LOL, I never said I was a gentleman, prefer not to be, but damn was this fun!


----------



## flounder (May 15, 2004)

We did Elkhorn last fall and it was a good time. Sporting clays in the late morning then the tower after lunch and finally walked the fields with a guide and dog. Elkhorn's folk are great to be around.


----------



## birdhunt (Apr 12, 2004)

I'm glad you used the word 'shooters' in this thread and not hunters........also don't know how anyone could call it 'sport'..........just my opinion.


----------



## ezbite (May 25, 2006)

birdhunt said:


> I'm glad you used the word 'shooters' in this thread and not hunters........also don't know how anyone could call it 'sport'..........just my opinion.


your opinion is noted. i wont pretend it was something it was not. we did however hunt down the birds that were missed with a guide and his dog. she was a great dog too., so we actually did become hunters after we were shooters.. i went into this knowing fully what was in store. pay to shoot at live birds. if its not for you thats great, i happen to of loved it and plan on doing it again.


----------



## idontknow316 (Mar 21, 2008)

I've never heard of it, but it sounds like a live skeet shoot, lol.

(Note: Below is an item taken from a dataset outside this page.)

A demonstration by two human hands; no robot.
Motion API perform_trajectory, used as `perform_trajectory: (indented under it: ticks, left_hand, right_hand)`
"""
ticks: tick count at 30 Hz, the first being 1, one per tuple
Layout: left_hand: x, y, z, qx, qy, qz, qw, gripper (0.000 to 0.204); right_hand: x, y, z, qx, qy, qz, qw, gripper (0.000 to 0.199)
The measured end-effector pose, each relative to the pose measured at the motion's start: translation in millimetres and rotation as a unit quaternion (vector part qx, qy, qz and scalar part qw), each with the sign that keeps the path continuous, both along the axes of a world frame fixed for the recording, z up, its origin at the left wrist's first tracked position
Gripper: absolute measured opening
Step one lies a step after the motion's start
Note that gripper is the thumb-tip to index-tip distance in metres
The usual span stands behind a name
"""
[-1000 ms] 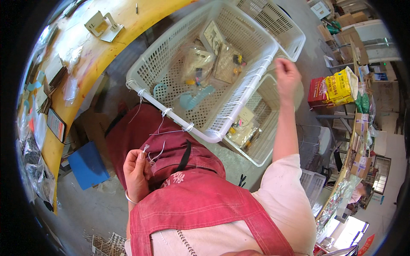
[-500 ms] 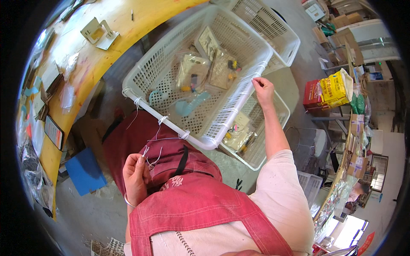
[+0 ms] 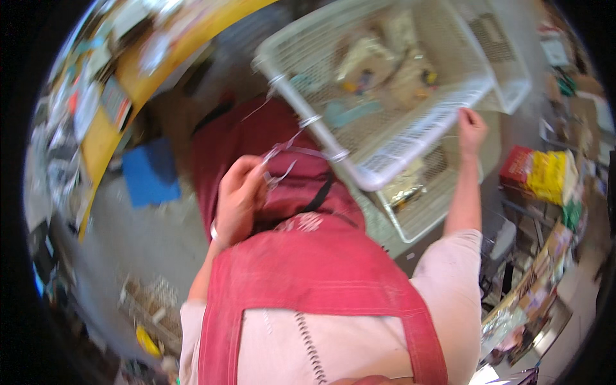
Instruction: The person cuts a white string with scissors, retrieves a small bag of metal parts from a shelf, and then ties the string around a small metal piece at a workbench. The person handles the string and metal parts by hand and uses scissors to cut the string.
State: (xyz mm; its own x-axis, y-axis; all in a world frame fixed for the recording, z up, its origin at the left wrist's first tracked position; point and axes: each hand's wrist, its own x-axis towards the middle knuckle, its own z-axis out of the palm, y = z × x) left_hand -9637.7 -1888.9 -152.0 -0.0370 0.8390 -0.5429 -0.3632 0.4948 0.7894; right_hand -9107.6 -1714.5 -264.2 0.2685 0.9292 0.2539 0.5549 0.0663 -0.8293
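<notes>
Baskets, two of them, white plastic mesh: one large basket (image 3: 385, 83) on top holding several blurred packets, and a second basket (image 3: 427, 205) beneath it with one packet showing. Right hand (image 3: 471, 125) has its fingers closed on the near corner of the large basket's rim. Left hand (image 3: 239, 199) sits over a red apron (image 3: 308, 269), fingers curled around thin white strings (image 3: 289, 151) that run to the rim's pipe edge.
</notes>
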Motion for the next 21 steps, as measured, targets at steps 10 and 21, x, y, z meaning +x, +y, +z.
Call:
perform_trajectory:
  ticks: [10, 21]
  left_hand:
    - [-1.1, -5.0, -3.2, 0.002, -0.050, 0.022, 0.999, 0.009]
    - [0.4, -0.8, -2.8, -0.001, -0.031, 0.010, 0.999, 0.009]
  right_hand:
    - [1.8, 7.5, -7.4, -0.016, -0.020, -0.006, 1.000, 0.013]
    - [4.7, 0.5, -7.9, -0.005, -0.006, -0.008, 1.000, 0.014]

Sounds like a blast!


----------



## eyecatchum2 (Mar 30, 2010)

looks like you have enough feathers to tie several hundred dozen PT nymphs.


----------



## PapawSmith (Feb 13, 2007)

birdhunt said:


> I'm glad you used the word 'shooters' in this thread and not hunters........also don't know how anyone could call it 'sport'..........just my opinion.


This is a gentleman's shooting "sport" that has been taking place in England for centuries. It's as old as sport hunting, sport shooting, and sport dog training. All the traditions of upland bird hunting and shooting originates with these Limeys. I know it doesn't seem to "sporting," and remember it is brought to us by the same knuckleheads that chase a fox on horseback with 25 hounds and call that a "hunt".


----------